Look below for the lines from the one with "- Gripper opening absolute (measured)" to the one with "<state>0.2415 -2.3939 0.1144", and copy exactly those lines, both ends included.

══ MATERIAL PROVIDED

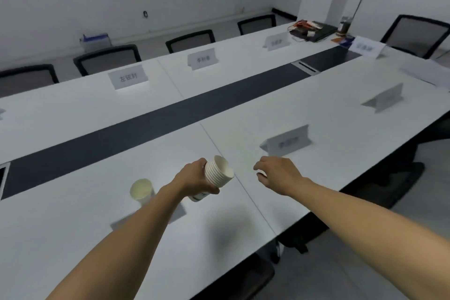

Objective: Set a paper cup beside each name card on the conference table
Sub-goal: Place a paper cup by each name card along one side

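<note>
My left hand grips a stack of white paper cups, tilted with the open mouths pointing right. My right hand hovers just right of the stack, fingers loosely curled and holding nothing. One paper cup stands upright on the white conference table, beside a name card partly hidden under my left forearm. Another name card stands just beyond my right hand. More name cards stand further on, one at the right and two across the table.
A dark strip runs down the table's middle. Black mesh chairs line the far side, and another chair stands at the far right. Cables, a dark folder and a bottle lie at the far end. The table's near edge runs along my right.
</note>
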Tool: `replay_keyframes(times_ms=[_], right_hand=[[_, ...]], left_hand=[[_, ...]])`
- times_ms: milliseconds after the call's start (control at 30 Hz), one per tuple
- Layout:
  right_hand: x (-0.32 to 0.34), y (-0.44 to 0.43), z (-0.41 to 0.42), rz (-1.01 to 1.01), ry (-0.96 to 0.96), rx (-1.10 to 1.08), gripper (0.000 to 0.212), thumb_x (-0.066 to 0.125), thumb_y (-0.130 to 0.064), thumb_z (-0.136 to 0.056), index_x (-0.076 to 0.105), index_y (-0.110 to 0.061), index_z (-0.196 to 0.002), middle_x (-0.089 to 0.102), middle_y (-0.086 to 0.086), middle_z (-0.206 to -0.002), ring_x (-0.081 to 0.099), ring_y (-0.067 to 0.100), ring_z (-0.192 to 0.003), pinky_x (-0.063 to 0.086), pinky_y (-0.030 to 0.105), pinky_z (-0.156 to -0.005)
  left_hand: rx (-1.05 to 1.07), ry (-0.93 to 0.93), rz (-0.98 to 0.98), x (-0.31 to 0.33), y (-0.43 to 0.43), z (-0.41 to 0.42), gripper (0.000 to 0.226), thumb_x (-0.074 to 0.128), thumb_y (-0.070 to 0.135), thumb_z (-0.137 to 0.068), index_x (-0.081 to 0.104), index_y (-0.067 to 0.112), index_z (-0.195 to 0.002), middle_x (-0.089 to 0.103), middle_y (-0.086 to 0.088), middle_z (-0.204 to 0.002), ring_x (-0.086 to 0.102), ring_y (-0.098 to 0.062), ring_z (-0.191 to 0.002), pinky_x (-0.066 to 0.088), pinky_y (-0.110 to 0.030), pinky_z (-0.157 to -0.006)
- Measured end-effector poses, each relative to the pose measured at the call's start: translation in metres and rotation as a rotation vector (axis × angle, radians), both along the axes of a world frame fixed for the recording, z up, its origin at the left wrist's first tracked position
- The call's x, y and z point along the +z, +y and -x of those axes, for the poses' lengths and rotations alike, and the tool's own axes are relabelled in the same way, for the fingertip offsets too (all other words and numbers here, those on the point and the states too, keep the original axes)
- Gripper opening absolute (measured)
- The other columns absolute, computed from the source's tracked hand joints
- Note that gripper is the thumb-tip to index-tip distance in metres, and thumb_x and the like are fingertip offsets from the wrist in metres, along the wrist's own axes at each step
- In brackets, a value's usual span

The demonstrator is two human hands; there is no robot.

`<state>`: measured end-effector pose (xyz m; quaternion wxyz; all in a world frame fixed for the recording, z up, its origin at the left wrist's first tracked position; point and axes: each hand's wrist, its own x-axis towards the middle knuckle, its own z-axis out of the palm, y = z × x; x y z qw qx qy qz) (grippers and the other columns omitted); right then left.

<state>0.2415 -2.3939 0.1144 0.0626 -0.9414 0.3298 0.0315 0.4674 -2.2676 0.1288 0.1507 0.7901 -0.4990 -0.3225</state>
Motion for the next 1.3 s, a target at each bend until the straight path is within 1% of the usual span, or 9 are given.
replay_keyframes(times_ms=[133,267,467,667,833,967,1100,1200,1300], right_hand=[[0.005,-0.022,0.097,-0.03,-0.012,-0.038,0.034,0.045,-0.034,-0.099,0.059,-0.024,-0.128,0.06,-0.006,-0.126,0.06,0.018,-0.109,0.048,0.032,-0.086],[0.011,-0.041,0.176,-0.044,-0.043,-0.067,0.035,0.046,-0.035,-0.099,0.059,-0.024,-0.129,0.059,-0.007,-0.128,0.06,0.016,-0.109,0.048,0.031,-0.087],[0.016,-0.068,0.237,-0.068,-0.06,-0.073,0.034,0.048,-0.038,-0.098,0.06,-0.026,-0.128,0.059,-0.01,-0.128,0.062,0.014,-0.105,0.047,0.03,-0.085],[0.009,-0.108,0.248,-0.066,-0.115,-0.018,0.033,0.052,-0.037,-0.095,0.06,-0.028,-0.126,0.061,-0.011,-0.122,0.063,0.014,-0.1,0.043,0.027,-0.077],[0.014,-0.161,0.242,-0.026,-0.147,0.007,0.029,0.053,-0.034,-0.094,0.064,-0.028,-0.121,0.062,-0.011,-0.118,0.063,0.014,-0.098,0.041,0.026,-0.074],[0.021,-0.203,0.231,0.021,-0.19,0.049,0.023,0.057,-0.035,-0.093,0.069,-0.027,-0.11,0.066,-0.01,-0.108,0.065,0.017,-0.089,0.044,0.028,-0.069],[0.021,-0.233,0.216,0.063,-0.251,0.111,0.016,0.064,-0.032,-0.089,0.074,-0.026,-0.1,0.068,-0.008,-0.098,0.065,0.018,-0.075,0.036,0.026,-0.06],[0.013,-0.249,0.206,0.076,-0.284,0.171,0.011,0.068,-0.029,-0.086,0.076,-0.025,-0.093,0.069,-0.007,-0.093,0.065,0.02,-0.068,0.037,0.026,-0.054],[0.006,-0.266,0.198,0.065,-0.286,0.241,0.011,0.069,-0.028,-0.086,0.076,-0.024,-0.094,0.069,-0.005,-0.096,0.065,0.021,-0.067,0.042,0.027,-0.051]], left_hand=[[-0.057,0.021,0.0,-0.007,-0.038,0.093,0.067,0.088,0.036,-0.058,0.051,0.024,-0.112,0.063,0.001,-0.106,0.062,-0.022,-0.098,0.058,-0.042,-0.086],[-0.115,0.03,-0.02,-0.017,-0.067,0.175,0.068,0.089,0.035,-0.06,0.051,0.023,-0.115,0.062,0.001,-0.107,0.061,-0.022,-0.1,0.057,-0.04,-0.087],[-0.175,0.032,-0.026,-0.017,-0.106,0.24,0.068,0.089,0.035,-0.06,0.052,0.022,-0.115,0.062,0.001,-0.109,0.06,-0.022,-0.102,0.055,-0.042,-0.089],[-0.22,0.044,-0.021,-0.013,-0.164,0.258,0.063,0.089,0.029,-0.06,0.054,0.021,-0.112,0.061,0.003,-0.104,0.058,-0.019,-0.097,0.053,-0.034,-0.082],[-0.264,0.063,0.019,-0.007,-0.223,0.253,0.064,0.09,0.029,-0.057,0.058,0.021,-0.112,0.065,0.002,-0.103,0.062,-0.022,-0.098,0.057,-0.039,-0.086],[-0.248,0.09,0.053,0.003,-0.261,0.247,0.066,0.09,0.026,-0.062,0.055,0.021,-0.118,0.064,0.003,-0.106,0.061,-0.021,-0.1,0.054,-0.035,-0.085],[-0.214,0.079,0.042,0.006,-0.282,0.234,0.062,0.089,0.028,-0.064,0.051,0.026,-0.113,0.061,0.004,-0.106,0.06,-0.02,-0.099,0.054,-0.033,-0.083],[-0.176,0.078,0.013,0.001,-0.292,0.225,0.062,0.089,0.029,-0.063,0.052,0.024,-0.112,0.062,0.002,-0.106,0.061,-0.021,-0.1,0.056,-0.036,-0.085],[-0.122,0.091,-0.015,-0.004,-0.298,0.219,0.064,0.089,0.031,-0.061,0.054,0.022,-0.114,0.065,0.0,-0.108,0.063,-0.023,-0.1,0.057,-0.04,-0.087]])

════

**RESULT OF THE TASK:**
- Gripper opening absolute (measured)
- The other columns absolute, computed from the source's tracked hand joints
- Note that gripper is the thumb-tip to index-tip distance in metres, and thumb_x and the like are fingertip offsets from the wrist in metres, along the wrist's own axes at each step
- In brackets, a value's usual span

The demonstrator is two human hands; there is no robot.

`<state>`: measured end-effector pose (xyz m; quaternion wxyz; all in a world frame fixed for the recording, z up, its origin at the left wrist's first tracked position; point and axes: each hand's wrist, its own x-axis towards the middle knuckle, its own z-axis out of the palm, y = z × x; x y z qw qx qy qz) (grippers and the other columns omitted); right then left.

<state>0.2415 -2.3939 0.1144 0.0626 -0.9414 0.3298 0.0315 0.4674 -2.2676 0.1288 0.1507 0.7901 -0.4990 -0.3225</state>

Above is the complete output.